*** Records for the task ***
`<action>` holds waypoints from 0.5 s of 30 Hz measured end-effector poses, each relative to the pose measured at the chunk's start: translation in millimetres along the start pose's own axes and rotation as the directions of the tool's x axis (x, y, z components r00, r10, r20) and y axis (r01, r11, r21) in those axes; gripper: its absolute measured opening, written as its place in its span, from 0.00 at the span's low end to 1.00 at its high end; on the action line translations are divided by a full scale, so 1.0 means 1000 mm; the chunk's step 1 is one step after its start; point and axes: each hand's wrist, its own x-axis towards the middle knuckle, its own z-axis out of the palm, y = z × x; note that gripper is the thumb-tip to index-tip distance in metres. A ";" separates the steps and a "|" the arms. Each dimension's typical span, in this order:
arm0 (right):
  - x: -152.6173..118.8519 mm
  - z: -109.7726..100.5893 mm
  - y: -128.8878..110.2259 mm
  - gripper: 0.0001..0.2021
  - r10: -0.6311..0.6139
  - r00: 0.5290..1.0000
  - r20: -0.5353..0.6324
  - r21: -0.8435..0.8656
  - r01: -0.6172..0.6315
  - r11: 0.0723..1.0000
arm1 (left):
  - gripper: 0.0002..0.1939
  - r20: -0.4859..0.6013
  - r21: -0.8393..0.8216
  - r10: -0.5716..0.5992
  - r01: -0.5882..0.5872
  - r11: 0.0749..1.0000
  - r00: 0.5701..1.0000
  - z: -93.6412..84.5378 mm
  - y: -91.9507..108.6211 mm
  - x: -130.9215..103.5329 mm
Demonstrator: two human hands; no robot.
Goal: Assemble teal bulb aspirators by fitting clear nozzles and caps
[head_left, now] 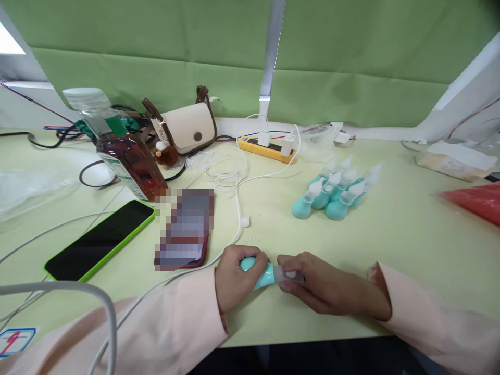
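Observation:
Near the table's front edge, my left hand [242, 276] is wrapped round the teal bulb of a bulb aspirator [265, 277], which lies about level and points right. My right hand [312, 278] pinches the clear cap [297, 276] at its tip end, where a white nozzle shows faintly through. I cannot tell whether the cap is fully seated. Beyond my hands, several similar teal aspirators [336, 208] with white nozzles stand in a close cluster, tilted to the right.
Left of my hands lie a blurred red-edged phone [205, 247] and a green-cased phone [101, 239]. Behind them are a bottle of brown liquid [135, 161], a cream handbag [191, 127] and a yellow power strip [269, 151]. A white cable [238, 203] crosses the table. Red plastic [476, 203] lies right.

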 end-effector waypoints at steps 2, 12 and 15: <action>0.001 0.000 0.000 0.01 -0.050 0.999 0.019 -0.047 0.051 0.998 | 0.14 0.008 0.011 0.012 -0.012 1.000 1.000 0.000 -0.001 0.000; -0.001 0.004 -0.002 0.08 0.038 0.998 -0.048 0.141 -0.031 0.990 | 0.15 -0.004 0.037 0.101 -0.101 0.994 0.995 0.002 -0.005 0.002; -0.001 0.003 -0.003 0.08 0.121 0.993 -0.017 0.257 -0.113 0.960 | 0.16 -0.023 0.060 0.136 -0.135 0.989 0.990 0.002 -0.004 0.001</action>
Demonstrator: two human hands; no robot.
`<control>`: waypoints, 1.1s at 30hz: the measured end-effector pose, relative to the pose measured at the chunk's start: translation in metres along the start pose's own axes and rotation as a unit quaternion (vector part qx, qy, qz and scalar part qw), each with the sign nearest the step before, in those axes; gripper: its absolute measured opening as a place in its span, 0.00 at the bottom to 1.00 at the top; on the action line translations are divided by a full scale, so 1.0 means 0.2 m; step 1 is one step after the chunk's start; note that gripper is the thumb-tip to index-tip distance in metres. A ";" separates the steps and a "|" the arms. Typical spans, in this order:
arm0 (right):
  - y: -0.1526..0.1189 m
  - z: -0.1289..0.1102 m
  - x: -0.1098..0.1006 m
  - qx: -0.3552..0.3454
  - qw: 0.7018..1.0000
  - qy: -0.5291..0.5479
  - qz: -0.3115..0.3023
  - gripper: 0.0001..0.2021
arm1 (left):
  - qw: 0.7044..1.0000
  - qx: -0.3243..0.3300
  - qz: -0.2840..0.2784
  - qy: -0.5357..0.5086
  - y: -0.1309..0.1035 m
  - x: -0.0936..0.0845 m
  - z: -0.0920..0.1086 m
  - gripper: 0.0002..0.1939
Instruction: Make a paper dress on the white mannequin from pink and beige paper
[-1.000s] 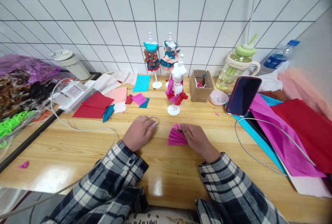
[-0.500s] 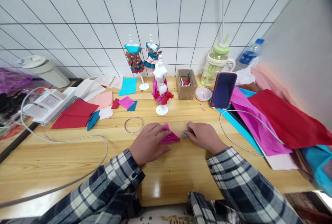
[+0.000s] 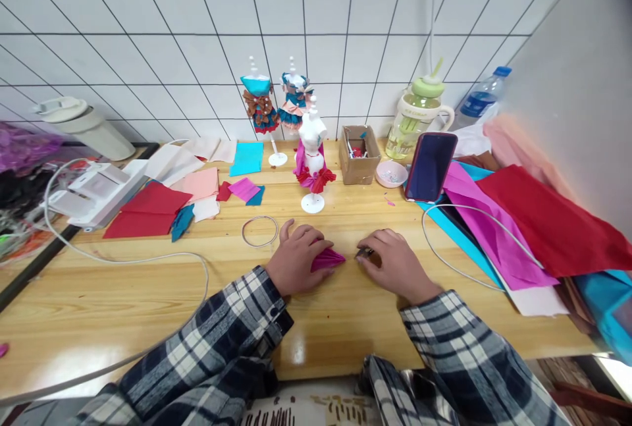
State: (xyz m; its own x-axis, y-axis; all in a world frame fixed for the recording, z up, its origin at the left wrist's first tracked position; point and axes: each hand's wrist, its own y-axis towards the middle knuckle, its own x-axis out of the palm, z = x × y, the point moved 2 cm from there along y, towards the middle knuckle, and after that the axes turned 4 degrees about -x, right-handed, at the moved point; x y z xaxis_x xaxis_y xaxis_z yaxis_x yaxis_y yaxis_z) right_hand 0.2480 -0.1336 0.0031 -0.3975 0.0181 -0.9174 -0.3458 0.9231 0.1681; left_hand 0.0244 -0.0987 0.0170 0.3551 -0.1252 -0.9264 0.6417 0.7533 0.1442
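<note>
My left hand (image 3: 300, 260) is closed on a pleated magenta piece of cloth or paper (image 3: 328, 259), pinning it near the wooden table. The folds narrow to a point on the right, facing my other hand. A short gap away, my right hand (image 3: 395, 261) curls around a small dark metal tool (image 3: 364, 253); most of it is hidden by the fingers, so its kind is unclear. Beyond both hands stands a white mini dress form (image 3: 313, 133) on a round base, with red and magenta ruffles (image 3: 316, 180) at its waist. A thin metal ring (image 3: 259, 231) lies behind my left hand.
Two dressed mini forms (image 3: 259, 106) stand against the tiled wall. Around them are a cardboard box (image 3: 359, 166), a pink dish (image 3: 392, 174), a propped phone (image 3: 430, 167) and a jug (image 3: 417, 120). Coloured sheets (image 3: 553, 215) and a white cable (image 3: 464, 274) lie right; scraps (image 3: 148, 210) lie left.
My left hand has moved slightly right and closed further over the magenta piece. My right hand has turned, showing more of the dark tool. The whole view has shifted a little.
</note>
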 end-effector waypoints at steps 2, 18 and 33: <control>-0.01 -0.01 0.01 0.001 1.000 -0.006 -0.021 0.12 | 1.000 0.000 0.004 -0.006 0.01 0.00 0.02 0.22; 0.03 -0.02 0.06 0.056 0.963 0.263 0.018 0.05 | 0.993 -0.072 -0.012 -0.089 0.04 0.02 -0.01 0.06; 0.19 -0.28 0.02 -0.018 0.979 0.171 -0.113 0.14 | 0.962 -0.192 -0.090 -0.170 -0.02 -0.01 -0.08 0.12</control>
State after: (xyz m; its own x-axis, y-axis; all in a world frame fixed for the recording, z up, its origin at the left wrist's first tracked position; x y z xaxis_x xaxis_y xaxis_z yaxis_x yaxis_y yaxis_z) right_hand 0.1856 -0.1199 0.0267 -0.5668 -0.3204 -0.7590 -0.4847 0.8746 -0.0073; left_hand 0.0104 -0.0913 0.0134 0.5055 -0.4315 -0.7472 0.4385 0.8743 -0.2082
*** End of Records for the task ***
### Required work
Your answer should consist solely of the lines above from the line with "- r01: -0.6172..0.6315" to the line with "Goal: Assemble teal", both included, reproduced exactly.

### Answer for the task
  - r01: -0.6172..0.6315
  - r11: 0.0723..1.0000
arm1 (left):
  - gripper: 0.0002..0.1939
  - r20: -0.4859..0.6013
  - r21: -0.8393..0.8216
  - r10: -0.5716..0.5992
  - r01: -0.5882..0.5872
  - r11: 0.0749..1.0000
  - r00: 0.5701..1.0000
  - z: -93.6412..84.5378 mm
  - y: -91.9507..108.6211 mm
  - x: -130.9215..103.5329 mm
Demonstrator: two human hands; no robot.
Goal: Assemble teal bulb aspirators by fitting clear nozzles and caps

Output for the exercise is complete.